レナリースの視線が、ロクシーとバニラを静かに射抜く。
「今の月庭の担当は、あなたたち?」
2人は言葉に詰まった。
「あ……いえ、私たちは……」
「係を代わるかもしれないので、見ておこうと……」
「係を見直す話そのものは、おかしくないわ。実際に管理が偏っているなら、確認は必要よ」
ロクシーの顔が少しだけ明るくなる。
だが、レナリースの声はそこで低くなった。
「でも、噂を追って担当者を囲むのは別の話。正式な確認もなく薬草区画を見て回るなら、それは管理ではなく詮索よ」
「私たちは、ただ……」
「本当に係を代わりたいなら、薬草管理室を通しなさい。鉢の位置、水分記録、触っていい薬草と駄目な薬草。
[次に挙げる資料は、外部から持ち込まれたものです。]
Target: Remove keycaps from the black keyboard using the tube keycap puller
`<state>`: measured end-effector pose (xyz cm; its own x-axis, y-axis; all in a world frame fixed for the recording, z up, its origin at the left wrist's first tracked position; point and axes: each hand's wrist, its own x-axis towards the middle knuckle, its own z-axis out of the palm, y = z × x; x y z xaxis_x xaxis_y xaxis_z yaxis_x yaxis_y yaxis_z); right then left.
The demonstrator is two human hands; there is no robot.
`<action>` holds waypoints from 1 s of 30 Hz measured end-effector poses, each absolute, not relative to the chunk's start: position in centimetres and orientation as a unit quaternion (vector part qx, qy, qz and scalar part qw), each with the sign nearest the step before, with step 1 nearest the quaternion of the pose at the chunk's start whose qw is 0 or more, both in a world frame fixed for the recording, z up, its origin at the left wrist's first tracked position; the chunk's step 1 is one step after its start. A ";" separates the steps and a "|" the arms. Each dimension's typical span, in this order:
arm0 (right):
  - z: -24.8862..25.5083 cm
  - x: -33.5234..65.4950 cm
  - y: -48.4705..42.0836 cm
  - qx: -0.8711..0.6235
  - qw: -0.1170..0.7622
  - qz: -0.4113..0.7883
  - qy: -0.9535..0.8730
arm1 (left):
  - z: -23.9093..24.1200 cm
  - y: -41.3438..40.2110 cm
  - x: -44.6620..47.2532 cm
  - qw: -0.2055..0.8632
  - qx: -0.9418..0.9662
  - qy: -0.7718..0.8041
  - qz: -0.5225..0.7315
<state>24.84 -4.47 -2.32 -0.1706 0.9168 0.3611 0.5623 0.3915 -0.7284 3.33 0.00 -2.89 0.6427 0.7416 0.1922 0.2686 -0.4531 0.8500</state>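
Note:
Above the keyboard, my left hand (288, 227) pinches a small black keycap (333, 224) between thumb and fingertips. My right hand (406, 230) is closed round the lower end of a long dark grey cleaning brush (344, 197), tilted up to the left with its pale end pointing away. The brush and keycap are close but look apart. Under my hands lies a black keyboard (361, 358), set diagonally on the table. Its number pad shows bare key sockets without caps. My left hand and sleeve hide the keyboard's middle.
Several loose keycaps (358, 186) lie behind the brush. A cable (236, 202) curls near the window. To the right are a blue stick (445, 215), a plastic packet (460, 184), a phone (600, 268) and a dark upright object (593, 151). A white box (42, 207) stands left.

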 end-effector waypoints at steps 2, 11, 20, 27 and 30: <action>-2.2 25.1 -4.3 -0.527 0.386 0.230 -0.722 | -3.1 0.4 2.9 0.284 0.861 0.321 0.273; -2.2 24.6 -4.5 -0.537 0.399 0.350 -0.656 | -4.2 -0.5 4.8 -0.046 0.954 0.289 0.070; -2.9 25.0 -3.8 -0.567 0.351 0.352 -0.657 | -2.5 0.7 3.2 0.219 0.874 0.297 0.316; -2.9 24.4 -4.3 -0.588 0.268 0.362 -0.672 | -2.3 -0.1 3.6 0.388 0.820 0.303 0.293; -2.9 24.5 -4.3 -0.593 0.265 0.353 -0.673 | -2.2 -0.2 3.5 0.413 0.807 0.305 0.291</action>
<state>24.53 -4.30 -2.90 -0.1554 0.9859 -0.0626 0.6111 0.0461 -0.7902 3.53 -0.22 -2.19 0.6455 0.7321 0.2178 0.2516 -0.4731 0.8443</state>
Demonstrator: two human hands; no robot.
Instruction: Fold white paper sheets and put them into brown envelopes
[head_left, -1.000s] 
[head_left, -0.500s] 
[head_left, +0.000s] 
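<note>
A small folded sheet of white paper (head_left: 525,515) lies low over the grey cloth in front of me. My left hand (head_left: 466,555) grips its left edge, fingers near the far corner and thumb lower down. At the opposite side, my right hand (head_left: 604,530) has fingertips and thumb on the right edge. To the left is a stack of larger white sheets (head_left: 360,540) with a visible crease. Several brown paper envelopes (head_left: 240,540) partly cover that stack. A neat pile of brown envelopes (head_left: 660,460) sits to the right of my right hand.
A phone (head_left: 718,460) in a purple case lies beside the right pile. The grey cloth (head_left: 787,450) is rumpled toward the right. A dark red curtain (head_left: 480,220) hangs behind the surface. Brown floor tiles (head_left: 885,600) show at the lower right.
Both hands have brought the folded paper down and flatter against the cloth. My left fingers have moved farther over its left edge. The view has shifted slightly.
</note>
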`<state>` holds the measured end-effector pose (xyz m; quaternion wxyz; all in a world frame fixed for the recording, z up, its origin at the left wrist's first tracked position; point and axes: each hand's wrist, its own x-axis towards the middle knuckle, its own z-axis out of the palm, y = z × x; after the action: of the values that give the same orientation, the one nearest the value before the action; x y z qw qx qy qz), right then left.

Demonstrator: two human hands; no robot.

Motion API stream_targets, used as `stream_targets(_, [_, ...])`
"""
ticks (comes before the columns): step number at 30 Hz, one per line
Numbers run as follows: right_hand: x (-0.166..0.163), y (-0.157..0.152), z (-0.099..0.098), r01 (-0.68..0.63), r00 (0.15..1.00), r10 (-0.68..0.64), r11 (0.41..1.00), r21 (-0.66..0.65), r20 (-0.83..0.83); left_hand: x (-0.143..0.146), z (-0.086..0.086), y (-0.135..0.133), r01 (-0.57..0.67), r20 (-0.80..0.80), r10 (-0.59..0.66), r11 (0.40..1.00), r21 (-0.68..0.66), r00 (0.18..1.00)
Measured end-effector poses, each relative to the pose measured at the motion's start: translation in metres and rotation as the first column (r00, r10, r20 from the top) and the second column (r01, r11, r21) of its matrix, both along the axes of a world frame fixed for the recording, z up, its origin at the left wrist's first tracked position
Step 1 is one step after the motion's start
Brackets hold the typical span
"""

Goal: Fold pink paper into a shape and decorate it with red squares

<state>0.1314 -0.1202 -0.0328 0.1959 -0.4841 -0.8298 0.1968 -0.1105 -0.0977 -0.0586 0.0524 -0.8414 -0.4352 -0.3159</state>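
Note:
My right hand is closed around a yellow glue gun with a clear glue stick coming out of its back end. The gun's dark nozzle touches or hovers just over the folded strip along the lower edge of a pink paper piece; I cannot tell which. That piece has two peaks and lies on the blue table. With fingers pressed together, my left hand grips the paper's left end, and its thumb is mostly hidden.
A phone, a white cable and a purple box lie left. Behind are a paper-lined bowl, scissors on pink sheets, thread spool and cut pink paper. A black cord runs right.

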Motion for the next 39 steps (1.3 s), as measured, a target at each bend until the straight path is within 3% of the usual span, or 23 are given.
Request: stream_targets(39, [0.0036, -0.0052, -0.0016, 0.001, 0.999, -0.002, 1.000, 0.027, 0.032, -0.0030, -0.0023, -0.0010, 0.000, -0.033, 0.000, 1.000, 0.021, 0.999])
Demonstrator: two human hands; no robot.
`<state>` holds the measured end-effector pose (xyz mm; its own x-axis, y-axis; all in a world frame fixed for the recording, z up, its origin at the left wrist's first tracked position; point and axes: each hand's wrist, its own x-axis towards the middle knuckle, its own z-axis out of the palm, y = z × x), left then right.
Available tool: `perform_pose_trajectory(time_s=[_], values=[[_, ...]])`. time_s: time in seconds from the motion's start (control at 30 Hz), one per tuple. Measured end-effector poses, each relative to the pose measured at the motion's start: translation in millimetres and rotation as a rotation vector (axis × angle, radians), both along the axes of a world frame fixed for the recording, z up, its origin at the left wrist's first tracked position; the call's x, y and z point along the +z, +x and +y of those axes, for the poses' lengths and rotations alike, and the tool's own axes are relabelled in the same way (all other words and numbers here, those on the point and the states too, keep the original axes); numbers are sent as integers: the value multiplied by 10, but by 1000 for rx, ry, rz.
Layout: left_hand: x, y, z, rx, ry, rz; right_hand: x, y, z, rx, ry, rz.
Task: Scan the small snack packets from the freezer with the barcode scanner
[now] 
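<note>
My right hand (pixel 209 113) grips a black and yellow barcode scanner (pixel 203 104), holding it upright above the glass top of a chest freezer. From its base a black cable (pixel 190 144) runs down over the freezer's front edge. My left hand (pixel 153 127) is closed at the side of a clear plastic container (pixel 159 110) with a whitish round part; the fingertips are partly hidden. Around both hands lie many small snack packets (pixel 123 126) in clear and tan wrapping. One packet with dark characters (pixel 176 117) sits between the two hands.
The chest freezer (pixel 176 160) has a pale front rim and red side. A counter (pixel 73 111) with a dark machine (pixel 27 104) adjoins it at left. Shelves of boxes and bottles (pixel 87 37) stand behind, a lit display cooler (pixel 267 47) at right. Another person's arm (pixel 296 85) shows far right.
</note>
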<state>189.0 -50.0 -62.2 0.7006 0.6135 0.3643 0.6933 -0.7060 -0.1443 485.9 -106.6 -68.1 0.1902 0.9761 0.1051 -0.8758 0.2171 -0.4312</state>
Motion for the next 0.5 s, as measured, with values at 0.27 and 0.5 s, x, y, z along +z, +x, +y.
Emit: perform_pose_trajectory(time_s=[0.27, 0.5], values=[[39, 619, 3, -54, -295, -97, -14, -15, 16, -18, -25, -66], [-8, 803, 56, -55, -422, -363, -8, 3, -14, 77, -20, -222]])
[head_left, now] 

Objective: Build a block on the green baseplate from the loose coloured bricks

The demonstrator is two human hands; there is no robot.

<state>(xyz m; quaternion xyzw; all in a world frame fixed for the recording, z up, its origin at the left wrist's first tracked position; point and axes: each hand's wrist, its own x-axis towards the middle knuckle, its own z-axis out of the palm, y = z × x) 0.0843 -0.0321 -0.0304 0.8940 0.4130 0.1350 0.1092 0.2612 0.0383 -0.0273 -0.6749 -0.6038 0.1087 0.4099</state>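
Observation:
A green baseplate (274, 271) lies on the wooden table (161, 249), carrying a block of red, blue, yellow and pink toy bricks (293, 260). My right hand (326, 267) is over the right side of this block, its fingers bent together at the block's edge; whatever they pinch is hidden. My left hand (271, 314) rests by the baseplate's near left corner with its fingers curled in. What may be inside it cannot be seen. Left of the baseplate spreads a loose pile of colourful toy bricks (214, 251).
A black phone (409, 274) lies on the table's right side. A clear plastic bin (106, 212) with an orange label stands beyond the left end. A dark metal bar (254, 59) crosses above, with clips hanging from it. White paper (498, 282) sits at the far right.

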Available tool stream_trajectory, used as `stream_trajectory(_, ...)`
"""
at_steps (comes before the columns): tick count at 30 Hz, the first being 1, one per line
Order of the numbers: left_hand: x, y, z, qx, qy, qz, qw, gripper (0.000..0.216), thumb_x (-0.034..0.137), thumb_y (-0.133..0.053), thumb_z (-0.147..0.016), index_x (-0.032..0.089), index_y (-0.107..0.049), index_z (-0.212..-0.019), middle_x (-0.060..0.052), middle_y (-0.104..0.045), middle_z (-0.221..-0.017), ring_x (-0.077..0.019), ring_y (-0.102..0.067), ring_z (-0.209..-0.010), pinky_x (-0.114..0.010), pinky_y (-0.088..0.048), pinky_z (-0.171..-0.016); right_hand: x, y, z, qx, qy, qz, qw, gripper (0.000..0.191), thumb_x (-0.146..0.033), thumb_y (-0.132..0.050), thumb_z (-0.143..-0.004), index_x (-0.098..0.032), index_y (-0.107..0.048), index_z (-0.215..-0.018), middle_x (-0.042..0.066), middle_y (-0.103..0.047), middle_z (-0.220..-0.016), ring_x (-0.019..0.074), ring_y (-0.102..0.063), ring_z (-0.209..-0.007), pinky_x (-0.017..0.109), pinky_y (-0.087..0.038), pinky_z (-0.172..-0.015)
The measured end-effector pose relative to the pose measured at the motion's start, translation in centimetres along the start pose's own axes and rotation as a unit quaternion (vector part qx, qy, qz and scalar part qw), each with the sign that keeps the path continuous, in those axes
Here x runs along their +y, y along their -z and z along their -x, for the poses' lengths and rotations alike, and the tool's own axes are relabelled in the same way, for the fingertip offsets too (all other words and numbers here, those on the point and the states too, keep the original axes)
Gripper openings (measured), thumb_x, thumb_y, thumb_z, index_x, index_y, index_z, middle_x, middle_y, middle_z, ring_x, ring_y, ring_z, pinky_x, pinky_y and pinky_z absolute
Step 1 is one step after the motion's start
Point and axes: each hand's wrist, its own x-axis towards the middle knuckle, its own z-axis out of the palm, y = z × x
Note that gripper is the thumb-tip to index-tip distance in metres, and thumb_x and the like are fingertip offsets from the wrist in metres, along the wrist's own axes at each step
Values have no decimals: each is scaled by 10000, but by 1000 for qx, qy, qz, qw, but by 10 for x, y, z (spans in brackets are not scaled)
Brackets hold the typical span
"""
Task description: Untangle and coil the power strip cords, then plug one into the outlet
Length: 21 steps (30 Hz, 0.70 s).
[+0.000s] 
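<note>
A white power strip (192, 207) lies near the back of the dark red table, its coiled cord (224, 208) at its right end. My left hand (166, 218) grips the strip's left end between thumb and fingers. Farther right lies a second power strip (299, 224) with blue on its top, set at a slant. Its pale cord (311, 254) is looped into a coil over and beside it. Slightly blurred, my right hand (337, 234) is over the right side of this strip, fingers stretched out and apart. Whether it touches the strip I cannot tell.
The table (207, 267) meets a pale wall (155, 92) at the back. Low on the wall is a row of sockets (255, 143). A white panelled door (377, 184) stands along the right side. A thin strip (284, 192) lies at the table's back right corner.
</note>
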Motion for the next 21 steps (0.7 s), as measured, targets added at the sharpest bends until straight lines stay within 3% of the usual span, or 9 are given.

その確認もないまま奥へ行くなら、薬術科の学生としてはかなり軽率ね」
声は荒くない。
だが、逃げ道を塞ぐような冷たさがあった。
フィリアはジョウロを抱えたまま、息を止める。
助かった。
そう思った次の瞬間、レナリースの視線がこちらへ向いた。
「あなた」
「は、はい……」
「管理ノートを持って、明日の放課後すぐにここへ来なさい」
心臓が大きく鳴る。
レナリースは静かに続ける。
「月庭係の仕事を、正式に確認するわ」
守られたのか。
疑われたのか。
フィリアには分からなかった。
ただ、ロクシーとバニラの視線が、さらに鋭くなったことだけは分かった。